There was no denying that her father had little interest in accounts. He kept no track of expenses and purchased what satisfied his artist’s heart, not his merchant’s head. If he had half the talent for managing money that he had for creating purple, they could have built a sumptuous villa on their land and retired to a life of luxury.
As it was, sumptuous villas were a distant dream, and Lydia could not delay a whole day for her father to recover from his injuries. For the first time in her experience, she would have to work entirely alone.
Grabbing a hefty wad of yarn, she prepared it with careful movements and dropped it into the vat. Perspiration drenched her face as she stirred the dye with a long, wooden rod. She was moving too slowly, she knew. Her father would have finished two wads by now.
When she judged the linen to be ready, she pulled it out of the vat, squeezing the extra dye out before sinking it into a second vat, this one filled with mordant, a substance of her father’s creation that made the dye colorfast. The mordant solution was pungent. After years of working with it, Lydia had grown used to the sour, sharp stench. Still, on a hot, breezeless day, even her lungs cringed at the aroma that wafted out of the vat.
Finally came the washing. Lydia threw the freshly dyed yarn in a basket and carried it to the well.
Next to her father’s brilliance, the well was their greatest asset. Few businesses boasted a well of their own. To have ready access to water in the dye trade was crucial. To have access to it in one’s own backyard was a rare advantage.
Lydia had prepared a water bath earlier. She sank the linen into it now and watched the excess dye seep into the water, turning it violet. Again she wrung out the yarn and carefully hung it from a branch to dry. She would have to replicate this process a number of times until the purple saturated t
he wool to just the right shade.
Hour after hour she repeated this procedure until her back ached and her thighs began to object every time she bent down. Between immersions she ran back to the house to check on her father. To her relief, he seemed to be sleeping comfortably, his breathing deep and regular.
Not until twilight gave in to the darkness of night did she finally stop. With the aid of a flickering lamp, she examined the piles of linen still remaining. She had been too slow. Mountains of linen yarn lay in their baskets, twisted in knots, needing to be unraveled and prepared.
She would have to start a new batch of dye and mordant in the morning, which would take two or three hours. Only then could the dyeing process start again. She would never be able to finish in time for the promised delivery.
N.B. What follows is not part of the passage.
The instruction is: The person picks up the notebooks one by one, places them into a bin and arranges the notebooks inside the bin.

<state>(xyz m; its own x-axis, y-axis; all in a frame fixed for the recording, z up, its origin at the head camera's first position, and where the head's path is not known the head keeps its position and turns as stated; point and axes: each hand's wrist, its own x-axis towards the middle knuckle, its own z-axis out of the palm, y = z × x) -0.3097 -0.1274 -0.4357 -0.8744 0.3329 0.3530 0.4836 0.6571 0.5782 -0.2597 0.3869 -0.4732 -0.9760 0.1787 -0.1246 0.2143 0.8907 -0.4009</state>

Ominous dreams came to her that night. Confused images of someone writhing in pain, begging for help. Dreams of blood spreading into a lake. And in the end, the old familiar dream of the woman with the sweet smile. Lydia reached out to touch her face, her heart full of longing. To her horror, the smile turned into a grimace of agony. Then the screaming started, a soul-shattering wail that would not stop. Lydia jerked awake, her body shivering in the hot summer air.
FOUR
Why are you cast down, O my soul,
and why are you in turmoil within me?
PSALM 43:5
SHE KNEW FROM experience that she would not be able to sleep again after the dream. Fetching fresh water from the clay jar outside the house, she washed, dressed, and twined her long hair into a braid, which she left to hang down her back. Anticipating her father’s hunger, she made bread, her hands kneading flour with practiced strokes, her mind on the work ahead. Before starting her labors, she tiptoed into her father’s chamber to find him stirring lightly.